Preached at Northwest Yearly Meeting of Friends
July 23, 2012
After the assassination of civil rights leader, Medgar Evers in 1963 , Bob Dylan wrote a song called “Only a Pawn in Their Game.” In that song, Dylan admits that a single white man pulled the trigger that killed Medgar Evers, but he blames the action on power structures of the time—education, law, politics—that exploited the poor white man’s need to be better than someone. Racism was taught and used to support and advance the powers and principalities. My anxiety about American Christians is that we may be pawns in someone else’s wicked game.
What I want to talk about is the Biblical teaching that at a deep level Christians don’t actually fit in, not in America, not in any system, because we belong to a different city, a different kingdom or nation, and our first loyalty is to the leader there—our Lord Jesus Christ.
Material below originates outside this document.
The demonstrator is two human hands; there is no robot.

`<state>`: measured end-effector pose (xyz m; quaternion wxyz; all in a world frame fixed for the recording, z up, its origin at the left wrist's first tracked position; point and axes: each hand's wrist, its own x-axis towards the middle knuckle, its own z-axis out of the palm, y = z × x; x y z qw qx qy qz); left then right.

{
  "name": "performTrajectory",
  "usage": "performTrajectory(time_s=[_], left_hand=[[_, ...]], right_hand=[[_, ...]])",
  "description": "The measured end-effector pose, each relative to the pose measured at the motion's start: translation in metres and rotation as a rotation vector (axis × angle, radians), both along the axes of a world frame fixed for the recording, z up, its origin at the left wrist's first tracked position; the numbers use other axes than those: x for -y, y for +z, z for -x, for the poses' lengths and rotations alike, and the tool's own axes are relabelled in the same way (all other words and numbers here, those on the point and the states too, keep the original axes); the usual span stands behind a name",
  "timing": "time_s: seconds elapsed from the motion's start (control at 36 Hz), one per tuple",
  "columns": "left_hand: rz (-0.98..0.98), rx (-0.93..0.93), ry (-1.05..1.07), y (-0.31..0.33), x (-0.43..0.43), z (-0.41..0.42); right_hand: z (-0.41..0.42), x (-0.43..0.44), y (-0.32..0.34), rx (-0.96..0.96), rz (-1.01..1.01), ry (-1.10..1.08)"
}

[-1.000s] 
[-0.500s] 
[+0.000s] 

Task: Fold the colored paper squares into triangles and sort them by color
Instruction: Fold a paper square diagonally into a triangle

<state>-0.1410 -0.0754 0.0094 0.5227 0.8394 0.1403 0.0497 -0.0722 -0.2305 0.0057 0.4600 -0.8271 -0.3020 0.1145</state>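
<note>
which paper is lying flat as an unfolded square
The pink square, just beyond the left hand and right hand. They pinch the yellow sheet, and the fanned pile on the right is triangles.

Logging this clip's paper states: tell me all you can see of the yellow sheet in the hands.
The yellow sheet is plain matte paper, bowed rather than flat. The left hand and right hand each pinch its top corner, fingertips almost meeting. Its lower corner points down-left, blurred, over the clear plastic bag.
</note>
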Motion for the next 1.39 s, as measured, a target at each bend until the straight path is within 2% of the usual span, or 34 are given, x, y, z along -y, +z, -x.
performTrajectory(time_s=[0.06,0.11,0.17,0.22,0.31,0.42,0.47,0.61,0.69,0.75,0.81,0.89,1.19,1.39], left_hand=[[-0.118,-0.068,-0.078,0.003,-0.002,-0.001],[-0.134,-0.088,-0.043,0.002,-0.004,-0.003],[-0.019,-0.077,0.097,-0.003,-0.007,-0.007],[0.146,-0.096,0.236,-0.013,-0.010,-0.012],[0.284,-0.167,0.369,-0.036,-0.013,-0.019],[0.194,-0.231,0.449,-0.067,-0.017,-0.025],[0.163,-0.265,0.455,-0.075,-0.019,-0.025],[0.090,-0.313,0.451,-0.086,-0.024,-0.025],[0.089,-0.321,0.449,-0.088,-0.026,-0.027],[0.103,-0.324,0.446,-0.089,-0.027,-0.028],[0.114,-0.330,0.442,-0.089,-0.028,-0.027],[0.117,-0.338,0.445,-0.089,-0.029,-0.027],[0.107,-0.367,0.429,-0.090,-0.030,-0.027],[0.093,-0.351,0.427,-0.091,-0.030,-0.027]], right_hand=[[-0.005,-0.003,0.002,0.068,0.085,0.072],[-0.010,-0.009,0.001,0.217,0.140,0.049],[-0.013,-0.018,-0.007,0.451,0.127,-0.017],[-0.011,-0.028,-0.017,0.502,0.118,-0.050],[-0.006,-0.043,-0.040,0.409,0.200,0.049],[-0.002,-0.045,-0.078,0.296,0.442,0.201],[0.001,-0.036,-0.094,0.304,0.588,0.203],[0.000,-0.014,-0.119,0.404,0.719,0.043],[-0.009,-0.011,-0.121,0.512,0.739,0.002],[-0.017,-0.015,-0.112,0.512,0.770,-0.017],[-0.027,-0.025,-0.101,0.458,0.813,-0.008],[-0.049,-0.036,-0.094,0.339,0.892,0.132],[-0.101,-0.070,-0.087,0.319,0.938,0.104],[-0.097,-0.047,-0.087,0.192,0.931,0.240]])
This theme of faithful homelessness runs through the whole Bible and through our best moments as Quakers, and as we take a look at it, we can see how we are to pray for the nations of our world, and particularly our own nation, for the cities and states we live in, and for our government and how we are to live peacefully with our neighbors.
First, we pray for God’s mercy on those eligible for judgment.
Our first faithful exile is Abraham, who left his home city to follow God’s leading into a land God promised to his children. Abraham never owned any of this land except for the tomb in which he buried his wife Sarah. Instead, he was a nomad on it, and his sojourn there is a visual parable for our existence in this world that groans for the unveiling of the children of God, for redemption. We also are nomads.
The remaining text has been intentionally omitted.